おはよう。今日は雨上がりの朝。週明けの少し湿った空気の中で、また新しい一週間が始まる。さあ仕事も、家庭も、自分の活動も、今日もバリバリ頑張っていきたい。そんな今朝、どうしても触れておきたいニュースがある。令和7年10月1日から施行される「改正育児・介護休業法」についてだ。
◾️改正育児・介護休業法の趣旨と目玉
今回の改正では、子どもの年齢や家庭の状況に応じて柔軟に働ける仕組みが拡充される。具体的には、部分休業や育児時間の制度に加え、始業・終業時刻の調整、看護休暇の柔軟化、業務量や責任の程度の調整といった多面的な支援が盛り込まれた。言い換えれば「仕事を一律に減らす制度」から「その人に応じて調整する制度」へと進化しているのだ。
◾️制度は少しずつ前進してきた
育児休業制度は1990年代から段階的に整えられてきた。かつては「母親のための制度」だったが、2000年代には父親にも対象が広がり、育休の分割取得やパパ・ママ育休プラスなどの仕組みも整えられた。そして今回の改正では、家庭ごとに異なる働き方に寄り添うような調整が強調されている。決して一気に進むわけではないけれど、時代の要請に合わせて少しずつ変わってきた歩みが見える。
◾️現場の声と実効性の課題
ただ、制度が用意されても「実際に使えるかどうか」は別問題だ。現場では「人員が足りずに休めない」「休んだ分のしわ寄せが同僚に行く」「制度を使うと不公平と言われる」といった声が根強い。僕自身、これまで家庭や職場で多くの子育てや両立の相談を受けてきたし、自分の家庭でも妻と一緒に子育てと仕事をどう両立するかを悩んできた。その実感としても、制度と現場のギャップは大きいと感じている。
◾️公務員と非正規の課題
今回の法律は基本的に民間労働者が対象だが、国家公務員には人事院勧告、地方公務員には人事院勧告に基づいた総務省自治行政局の「技術的助言」的な通知として波及する。とはいえ、正規・非正規、公務員・民間といった区分の間にはまだまだ大きな差が残っている。安定しているように見える公務員であっても、非常勤職員や会計年度任用職員といった枠組みは、法律の保護がむしろ自治体の本気度に左右され、民間よりも遅れているケースが少なくない。そこには「制度の谷間」が確かに存在している。
◾️諸外国との比較
諸外国に目を向けると、北欧では男女ともに育休をとることが当たり前で、子どもを社会全体で育てる文化が根づいている。フランスでは保育制度の整備が進み、母親も父親も早期に職場復帰するのが一般的だ。一方、日本では共働き家庭は増えているのに、育休取得率の男女差は依然として大きく、現場の空気も「休みにくさ」がつきまとう。制度は整備されても、文化や意識の変化が追いついていないのが実情だ。
◾️政治的な調整の産物として
こうした改正は、労働者の権利だけでなく、事業者の利益、そして公益の観点をも調整しながら形づくられていく。労使交渉、経済界の声、少子化対策の要請、行政の判断。それぞれの利害のバランスをとりながら、少しずつ社会の形に合う制度へと近づけていく。だからこそ「なぜここまでしか進まないのか」とも思う一方で、「一気には変わらないからこそ段階を踏んで進むのだ」とも言える。
◾️僕自身の視点から
僕も父として子どもたちを育ててきたし、家庭での妻の努力を間近で見てきた。現場で制度をどう使えるかという苦労も、仕事を通じて数えきれないほど聞いてきた。だからこそ、この法律の改正を「ただの条文改正」とは思えない。働きながら子どもを育てる家族の現実をどう支えるか、その問いの延長線上にあるのだ。
◾️おわりに
制度は少しずつ整ってきた。
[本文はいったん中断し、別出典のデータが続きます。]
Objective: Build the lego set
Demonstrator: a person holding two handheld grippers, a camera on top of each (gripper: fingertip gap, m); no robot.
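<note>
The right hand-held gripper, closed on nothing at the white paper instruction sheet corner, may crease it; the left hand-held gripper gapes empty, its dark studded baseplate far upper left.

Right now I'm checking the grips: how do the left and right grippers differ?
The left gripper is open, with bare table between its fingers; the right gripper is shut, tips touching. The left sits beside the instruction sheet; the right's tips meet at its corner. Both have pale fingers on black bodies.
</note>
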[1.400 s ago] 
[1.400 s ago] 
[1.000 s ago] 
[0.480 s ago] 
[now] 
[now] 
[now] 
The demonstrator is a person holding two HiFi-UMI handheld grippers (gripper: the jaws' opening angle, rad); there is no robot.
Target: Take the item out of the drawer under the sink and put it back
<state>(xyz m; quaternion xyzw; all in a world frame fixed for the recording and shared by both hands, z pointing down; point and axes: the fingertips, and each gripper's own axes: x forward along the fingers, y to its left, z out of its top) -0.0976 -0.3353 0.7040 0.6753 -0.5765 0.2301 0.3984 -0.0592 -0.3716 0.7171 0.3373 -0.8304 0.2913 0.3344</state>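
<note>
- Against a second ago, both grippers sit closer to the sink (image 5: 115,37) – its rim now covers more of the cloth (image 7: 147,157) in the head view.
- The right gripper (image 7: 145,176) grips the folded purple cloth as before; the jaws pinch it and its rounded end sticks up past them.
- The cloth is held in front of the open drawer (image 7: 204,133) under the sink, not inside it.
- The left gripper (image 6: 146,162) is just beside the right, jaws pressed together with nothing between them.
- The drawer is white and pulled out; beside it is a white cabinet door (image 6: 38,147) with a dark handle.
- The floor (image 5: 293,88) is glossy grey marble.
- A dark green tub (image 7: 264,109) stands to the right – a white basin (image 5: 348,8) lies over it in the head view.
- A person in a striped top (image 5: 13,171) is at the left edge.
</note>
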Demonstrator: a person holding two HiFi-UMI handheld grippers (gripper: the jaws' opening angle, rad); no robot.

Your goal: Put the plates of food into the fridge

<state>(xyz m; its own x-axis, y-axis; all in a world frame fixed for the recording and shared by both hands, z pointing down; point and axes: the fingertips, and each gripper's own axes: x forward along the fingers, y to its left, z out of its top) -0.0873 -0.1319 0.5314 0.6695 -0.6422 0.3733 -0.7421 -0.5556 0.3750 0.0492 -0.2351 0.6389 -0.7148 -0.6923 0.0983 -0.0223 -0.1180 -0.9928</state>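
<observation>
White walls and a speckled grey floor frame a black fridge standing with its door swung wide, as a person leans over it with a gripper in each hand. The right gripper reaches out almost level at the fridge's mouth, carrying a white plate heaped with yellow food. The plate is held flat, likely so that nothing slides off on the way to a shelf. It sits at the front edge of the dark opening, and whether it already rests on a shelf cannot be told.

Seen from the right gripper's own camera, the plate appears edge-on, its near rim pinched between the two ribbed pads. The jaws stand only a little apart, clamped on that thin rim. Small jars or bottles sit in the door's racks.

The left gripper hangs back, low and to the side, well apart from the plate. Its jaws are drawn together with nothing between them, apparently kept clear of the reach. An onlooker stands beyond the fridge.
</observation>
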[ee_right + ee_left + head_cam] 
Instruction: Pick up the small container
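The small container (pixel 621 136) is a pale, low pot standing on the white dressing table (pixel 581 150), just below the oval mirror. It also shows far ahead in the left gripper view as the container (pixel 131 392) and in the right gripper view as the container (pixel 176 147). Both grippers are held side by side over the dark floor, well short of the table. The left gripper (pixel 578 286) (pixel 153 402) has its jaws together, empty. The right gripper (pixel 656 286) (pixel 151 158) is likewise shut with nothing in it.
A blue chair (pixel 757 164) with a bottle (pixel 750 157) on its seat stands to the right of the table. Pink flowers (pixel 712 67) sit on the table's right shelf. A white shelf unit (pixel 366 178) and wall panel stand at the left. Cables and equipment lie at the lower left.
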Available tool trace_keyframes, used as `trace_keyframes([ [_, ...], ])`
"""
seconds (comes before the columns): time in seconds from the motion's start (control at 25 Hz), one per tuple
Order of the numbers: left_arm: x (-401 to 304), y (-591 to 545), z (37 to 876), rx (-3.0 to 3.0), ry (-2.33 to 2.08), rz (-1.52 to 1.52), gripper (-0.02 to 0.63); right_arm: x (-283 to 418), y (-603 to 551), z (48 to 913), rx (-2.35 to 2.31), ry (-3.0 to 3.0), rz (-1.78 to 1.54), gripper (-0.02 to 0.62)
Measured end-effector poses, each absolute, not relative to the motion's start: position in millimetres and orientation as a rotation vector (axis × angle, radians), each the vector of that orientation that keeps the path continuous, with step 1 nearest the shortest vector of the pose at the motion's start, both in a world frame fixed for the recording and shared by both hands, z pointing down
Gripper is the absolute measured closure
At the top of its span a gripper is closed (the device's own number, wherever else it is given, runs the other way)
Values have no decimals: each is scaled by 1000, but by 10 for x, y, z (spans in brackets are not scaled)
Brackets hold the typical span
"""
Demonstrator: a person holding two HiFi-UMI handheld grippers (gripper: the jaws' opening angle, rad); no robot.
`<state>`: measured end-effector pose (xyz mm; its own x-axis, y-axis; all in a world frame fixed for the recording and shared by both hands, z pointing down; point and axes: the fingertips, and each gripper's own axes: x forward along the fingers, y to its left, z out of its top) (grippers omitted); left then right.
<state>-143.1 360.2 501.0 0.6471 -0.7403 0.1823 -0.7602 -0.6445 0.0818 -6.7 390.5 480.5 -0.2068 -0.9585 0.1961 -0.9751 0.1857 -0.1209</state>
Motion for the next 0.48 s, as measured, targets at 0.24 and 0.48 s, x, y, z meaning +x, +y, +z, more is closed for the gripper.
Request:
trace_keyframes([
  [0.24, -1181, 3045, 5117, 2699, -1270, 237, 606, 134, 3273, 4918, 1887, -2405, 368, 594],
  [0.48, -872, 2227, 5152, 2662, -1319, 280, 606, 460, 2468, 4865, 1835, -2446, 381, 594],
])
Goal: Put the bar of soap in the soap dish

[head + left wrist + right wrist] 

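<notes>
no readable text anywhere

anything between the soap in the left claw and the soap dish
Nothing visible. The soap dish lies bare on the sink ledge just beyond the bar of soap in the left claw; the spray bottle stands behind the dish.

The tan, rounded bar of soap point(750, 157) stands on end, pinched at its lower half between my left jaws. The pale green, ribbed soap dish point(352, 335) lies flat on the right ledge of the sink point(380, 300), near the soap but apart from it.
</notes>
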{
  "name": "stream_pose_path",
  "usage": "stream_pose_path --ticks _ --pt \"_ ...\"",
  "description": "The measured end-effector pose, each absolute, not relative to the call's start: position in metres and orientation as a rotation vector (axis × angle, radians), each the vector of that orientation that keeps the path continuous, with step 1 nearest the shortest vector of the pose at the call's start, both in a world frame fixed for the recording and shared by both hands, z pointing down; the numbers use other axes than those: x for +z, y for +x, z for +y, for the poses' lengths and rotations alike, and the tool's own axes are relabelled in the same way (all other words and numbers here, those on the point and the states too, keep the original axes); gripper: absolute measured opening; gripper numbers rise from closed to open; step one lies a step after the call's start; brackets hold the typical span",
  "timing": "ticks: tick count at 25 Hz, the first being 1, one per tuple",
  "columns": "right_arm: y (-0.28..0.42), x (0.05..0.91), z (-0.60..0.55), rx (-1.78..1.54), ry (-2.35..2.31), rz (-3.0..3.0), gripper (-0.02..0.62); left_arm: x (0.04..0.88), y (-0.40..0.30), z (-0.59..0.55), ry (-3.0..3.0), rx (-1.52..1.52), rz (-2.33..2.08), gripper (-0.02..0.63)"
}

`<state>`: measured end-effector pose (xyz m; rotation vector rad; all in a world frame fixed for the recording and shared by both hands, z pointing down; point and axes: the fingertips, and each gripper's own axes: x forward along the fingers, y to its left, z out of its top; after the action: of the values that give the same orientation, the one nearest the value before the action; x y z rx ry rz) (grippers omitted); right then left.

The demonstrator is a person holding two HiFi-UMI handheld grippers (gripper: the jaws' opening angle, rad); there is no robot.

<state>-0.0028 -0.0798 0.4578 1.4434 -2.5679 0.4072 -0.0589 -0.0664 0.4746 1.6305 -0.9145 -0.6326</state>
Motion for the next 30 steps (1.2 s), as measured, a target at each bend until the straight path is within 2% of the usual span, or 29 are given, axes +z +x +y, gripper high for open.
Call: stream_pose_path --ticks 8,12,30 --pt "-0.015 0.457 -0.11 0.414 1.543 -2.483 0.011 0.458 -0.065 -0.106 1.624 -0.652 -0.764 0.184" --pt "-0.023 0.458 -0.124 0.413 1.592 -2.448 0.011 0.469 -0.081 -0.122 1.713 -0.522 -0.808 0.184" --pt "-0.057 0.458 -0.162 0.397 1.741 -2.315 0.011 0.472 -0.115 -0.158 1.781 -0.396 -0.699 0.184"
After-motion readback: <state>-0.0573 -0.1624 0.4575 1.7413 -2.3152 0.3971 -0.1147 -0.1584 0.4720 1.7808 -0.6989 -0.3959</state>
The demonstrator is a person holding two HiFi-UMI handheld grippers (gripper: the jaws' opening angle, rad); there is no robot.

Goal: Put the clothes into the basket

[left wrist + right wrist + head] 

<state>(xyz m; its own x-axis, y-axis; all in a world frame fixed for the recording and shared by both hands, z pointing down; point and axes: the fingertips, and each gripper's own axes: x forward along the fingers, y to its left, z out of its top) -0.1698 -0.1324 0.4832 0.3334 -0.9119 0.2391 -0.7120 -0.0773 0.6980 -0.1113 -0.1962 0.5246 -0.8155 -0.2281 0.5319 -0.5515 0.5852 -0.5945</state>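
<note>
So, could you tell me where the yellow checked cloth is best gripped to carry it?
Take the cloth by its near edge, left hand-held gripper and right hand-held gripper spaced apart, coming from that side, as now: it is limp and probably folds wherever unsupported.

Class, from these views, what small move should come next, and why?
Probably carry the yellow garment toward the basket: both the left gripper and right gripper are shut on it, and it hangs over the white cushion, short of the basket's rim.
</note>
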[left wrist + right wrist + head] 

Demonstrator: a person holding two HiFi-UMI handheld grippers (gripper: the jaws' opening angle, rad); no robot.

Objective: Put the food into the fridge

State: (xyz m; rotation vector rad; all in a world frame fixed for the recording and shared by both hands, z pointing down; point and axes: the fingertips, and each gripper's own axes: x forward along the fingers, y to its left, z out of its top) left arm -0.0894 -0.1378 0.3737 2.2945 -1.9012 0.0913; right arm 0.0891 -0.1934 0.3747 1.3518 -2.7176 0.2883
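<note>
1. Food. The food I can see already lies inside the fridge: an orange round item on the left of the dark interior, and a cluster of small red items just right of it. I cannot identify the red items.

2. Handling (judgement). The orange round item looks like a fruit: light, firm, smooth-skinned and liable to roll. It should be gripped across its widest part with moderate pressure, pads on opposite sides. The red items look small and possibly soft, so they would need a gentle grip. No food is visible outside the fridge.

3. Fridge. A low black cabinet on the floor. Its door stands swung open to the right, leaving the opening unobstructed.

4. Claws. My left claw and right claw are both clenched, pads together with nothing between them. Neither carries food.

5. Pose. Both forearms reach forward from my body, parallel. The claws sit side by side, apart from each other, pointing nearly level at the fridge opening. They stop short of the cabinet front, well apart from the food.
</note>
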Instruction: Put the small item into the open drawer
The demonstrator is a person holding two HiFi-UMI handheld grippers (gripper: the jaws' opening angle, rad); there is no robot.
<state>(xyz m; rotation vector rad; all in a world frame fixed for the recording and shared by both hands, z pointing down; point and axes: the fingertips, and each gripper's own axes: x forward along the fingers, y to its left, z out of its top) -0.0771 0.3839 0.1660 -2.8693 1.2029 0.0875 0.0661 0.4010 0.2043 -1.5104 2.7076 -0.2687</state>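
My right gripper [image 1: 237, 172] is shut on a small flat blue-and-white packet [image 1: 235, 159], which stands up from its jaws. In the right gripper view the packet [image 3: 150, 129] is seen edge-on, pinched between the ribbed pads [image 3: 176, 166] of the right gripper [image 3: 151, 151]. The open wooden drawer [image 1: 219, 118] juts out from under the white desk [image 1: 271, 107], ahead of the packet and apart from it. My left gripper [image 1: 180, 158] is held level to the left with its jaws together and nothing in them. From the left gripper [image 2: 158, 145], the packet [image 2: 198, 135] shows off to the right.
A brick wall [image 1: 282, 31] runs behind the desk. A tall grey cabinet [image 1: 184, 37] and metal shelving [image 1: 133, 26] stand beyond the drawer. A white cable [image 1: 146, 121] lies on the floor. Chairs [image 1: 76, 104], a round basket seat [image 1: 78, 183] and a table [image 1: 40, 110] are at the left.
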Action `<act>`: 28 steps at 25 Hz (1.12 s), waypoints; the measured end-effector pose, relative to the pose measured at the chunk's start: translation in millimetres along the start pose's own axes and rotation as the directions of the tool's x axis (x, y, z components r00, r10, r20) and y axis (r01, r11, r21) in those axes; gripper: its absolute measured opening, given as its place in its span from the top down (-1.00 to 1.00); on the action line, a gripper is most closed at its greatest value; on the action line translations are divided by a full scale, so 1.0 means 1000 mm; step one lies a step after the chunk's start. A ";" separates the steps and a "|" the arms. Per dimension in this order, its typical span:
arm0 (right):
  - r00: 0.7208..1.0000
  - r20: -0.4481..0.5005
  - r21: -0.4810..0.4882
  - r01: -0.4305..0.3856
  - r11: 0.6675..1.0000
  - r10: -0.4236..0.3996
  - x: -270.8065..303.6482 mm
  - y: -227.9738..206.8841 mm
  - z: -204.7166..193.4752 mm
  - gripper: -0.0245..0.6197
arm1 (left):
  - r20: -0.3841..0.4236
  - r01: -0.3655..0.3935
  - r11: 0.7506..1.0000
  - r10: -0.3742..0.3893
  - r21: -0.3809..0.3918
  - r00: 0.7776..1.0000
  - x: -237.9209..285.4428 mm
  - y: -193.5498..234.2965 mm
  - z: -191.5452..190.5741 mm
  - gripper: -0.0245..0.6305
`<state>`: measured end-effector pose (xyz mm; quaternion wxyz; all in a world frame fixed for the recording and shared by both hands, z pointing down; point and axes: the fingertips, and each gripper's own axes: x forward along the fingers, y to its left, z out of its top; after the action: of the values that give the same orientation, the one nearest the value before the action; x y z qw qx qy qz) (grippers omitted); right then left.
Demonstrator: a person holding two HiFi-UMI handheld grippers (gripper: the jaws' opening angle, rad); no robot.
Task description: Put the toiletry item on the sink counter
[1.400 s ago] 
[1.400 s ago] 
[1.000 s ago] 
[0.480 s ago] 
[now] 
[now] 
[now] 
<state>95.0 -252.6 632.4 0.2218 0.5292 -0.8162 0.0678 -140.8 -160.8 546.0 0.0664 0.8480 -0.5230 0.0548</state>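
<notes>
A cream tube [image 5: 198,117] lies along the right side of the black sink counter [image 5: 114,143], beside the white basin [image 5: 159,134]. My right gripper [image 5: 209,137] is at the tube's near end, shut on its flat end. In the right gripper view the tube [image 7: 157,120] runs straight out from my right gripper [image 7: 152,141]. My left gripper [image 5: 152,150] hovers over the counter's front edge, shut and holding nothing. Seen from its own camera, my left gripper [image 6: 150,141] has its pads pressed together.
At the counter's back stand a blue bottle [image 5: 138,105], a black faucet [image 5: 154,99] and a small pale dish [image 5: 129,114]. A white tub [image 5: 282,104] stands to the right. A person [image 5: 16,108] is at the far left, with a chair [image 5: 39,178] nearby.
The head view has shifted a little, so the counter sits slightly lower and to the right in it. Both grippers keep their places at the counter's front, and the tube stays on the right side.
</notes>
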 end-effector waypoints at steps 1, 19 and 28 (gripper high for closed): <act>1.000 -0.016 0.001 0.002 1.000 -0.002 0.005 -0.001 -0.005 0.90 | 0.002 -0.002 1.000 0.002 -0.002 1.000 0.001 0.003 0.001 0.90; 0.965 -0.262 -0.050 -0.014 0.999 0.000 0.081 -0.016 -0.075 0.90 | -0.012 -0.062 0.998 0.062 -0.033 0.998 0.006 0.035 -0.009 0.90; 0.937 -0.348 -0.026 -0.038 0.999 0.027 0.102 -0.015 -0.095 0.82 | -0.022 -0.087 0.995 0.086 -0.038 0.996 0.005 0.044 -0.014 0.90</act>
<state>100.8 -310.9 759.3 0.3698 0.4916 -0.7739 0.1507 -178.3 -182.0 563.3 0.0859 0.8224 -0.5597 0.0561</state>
だけど本当に、働く母や父が安心して制度を使えているだろうか。子どもたちの未来や、家族のかたちを守るために、僕たちはまだ何を問い直し、何を変えていくべきだろうか。
今日もそんなことを考えながら、自分の家族のことを思い、同じ時代を生きる人々のことを思う。限りある命の中で、みんなが少しでも幸せに、豊かに生きられるように。そんな願いを胸に、今日も生きていきたい。愛する家族よ、心は一つ。離れていても、いつも隣にいる。